What is really despicable – and there are several Wives who do this – is when nasty comments are made under the guise of being “honest,” or even worse, “caring.”

Shannon’s birthday dinner doesn’t go much better. She and her husband are in counseling, trying to keep their marriage together after his affair. Not only is her birthday reminding her 50th the year before, where David went off to see another woman after “seeing” her, David takes her and their daughters to a sports bar for dinner. Not exactly Shannon’s cup of tea. I’ve heard these two are doing well now, and I’m very glad to hear it. While David is not a favorite of mine, I like Shannon. There are times when she can act batsh*t crazy, but she has reason to be emotional, and this is not the easiest bunch to deal with. I like her sense of humor and I honestly think she’s one of the most real of all the Wives.
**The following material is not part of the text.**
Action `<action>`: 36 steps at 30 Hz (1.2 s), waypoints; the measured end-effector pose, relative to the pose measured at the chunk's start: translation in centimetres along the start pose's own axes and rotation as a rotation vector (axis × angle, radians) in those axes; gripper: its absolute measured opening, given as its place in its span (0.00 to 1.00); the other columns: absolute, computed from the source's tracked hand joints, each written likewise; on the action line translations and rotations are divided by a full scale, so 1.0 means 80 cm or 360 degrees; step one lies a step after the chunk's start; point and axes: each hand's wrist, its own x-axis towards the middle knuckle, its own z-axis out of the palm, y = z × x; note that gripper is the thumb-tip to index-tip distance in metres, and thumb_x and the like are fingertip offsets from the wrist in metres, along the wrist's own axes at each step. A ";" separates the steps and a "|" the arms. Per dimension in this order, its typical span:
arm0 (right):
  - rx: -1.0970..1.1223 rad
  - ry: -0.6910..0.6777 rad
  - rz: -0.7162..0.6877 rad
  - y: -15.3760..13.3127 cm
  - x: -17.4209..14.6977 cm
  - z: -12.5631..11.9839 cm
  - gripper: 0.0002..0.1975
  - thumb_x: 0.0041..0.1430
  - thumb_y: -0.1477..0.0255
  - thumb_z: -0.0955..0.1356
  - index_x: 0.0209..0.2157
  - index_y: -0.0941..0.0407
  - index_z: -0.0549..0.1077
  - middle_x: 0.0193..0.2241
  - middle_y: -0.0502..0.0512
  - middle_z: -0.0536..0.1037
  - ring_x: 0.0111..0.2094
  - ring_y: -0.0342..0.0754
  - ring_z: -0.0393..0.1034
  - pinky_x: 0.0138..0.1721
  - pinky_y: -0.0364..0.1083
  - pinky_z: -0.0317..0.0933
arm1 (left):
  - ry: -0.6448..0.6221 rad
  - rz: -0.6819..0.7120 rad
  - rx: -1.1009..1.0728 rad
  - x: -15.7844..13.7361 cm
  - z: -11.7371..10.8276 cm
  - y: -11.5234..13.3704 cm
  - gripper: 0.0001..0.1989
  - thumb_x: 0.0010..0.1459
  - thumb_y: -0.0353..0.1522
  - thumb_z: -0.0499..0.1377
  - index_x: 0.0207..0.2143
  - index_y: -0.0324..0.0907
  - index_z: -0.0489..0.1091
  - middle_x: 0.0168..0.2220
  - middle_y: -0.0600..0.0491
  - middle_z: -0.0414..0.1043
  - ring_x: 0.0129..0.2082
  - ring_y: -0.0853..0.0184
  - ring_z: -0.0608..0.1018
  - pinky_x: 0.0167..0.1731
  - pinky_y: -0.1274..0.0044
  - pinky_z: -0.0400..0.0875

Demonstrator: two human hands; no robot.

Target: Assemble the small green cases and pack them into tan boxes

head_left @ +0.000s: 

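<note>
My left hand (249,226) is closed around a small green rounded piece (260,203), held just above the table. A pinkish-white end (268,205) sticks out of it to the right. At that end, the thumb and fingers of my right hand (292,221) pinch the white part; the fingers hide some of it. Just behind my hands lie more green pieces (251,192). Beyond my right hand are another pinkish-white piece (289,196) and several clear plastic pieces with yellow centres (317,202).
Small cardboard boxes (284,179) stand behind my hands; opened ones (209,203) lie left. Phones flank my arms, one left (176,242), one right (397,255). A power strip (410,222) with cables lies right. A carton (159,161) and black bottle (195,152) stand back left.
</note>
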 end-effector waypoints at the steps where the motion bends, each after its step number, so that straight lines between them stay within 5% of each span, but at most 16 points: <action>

Heather sure is having a big house built. The first thing I thought was, more house, more incentive to save junk you don’t need. I’m assuming they have household help, but I just don’t see having a house a mile wide. I’m not that good of a roller skater.

Don’t Be Tardy

Just a quickie here. I have a weird relationship with this show. Since Kim Zolciak (now) Biermann has spun off from The Real Housewives of Atlanta, I remain ambivalent on one hand and hypnotized on the other. I constantly say I’m going to skip the show because my television plate is already too full, but I end up seeing one of the late night reruns (excuse me, encore performances) because I’m still up. And enjoying it.

I wasn’t that crazy about Kim when we first met her on the Wives. I was in agreement with Nene Leakes when she said the infamous words, “Close your legs to married men.” But Kim’s daughters seemed so well-adjusted, I knew she couldn’t be all bad. Adding husband Kroy to the mix confirmed that. Highly doubtful that he would have married her, had she been the gold-digging shrew The Wives portrayed her to be.

My hat’s off to the Biermanns. They seem like a lovely, loving family, captivating in the crazy way they function. I especially applaud Kim and Kroy’s parenting skills, and how they ride the fine line between spoiling the kids (because, face it, they have the bucks, so why not?) and keeping them disciplined and grounded.

Maybe that’s why I always end up watching them. Every family is dysfunctional, but they have a knack for making it function for them.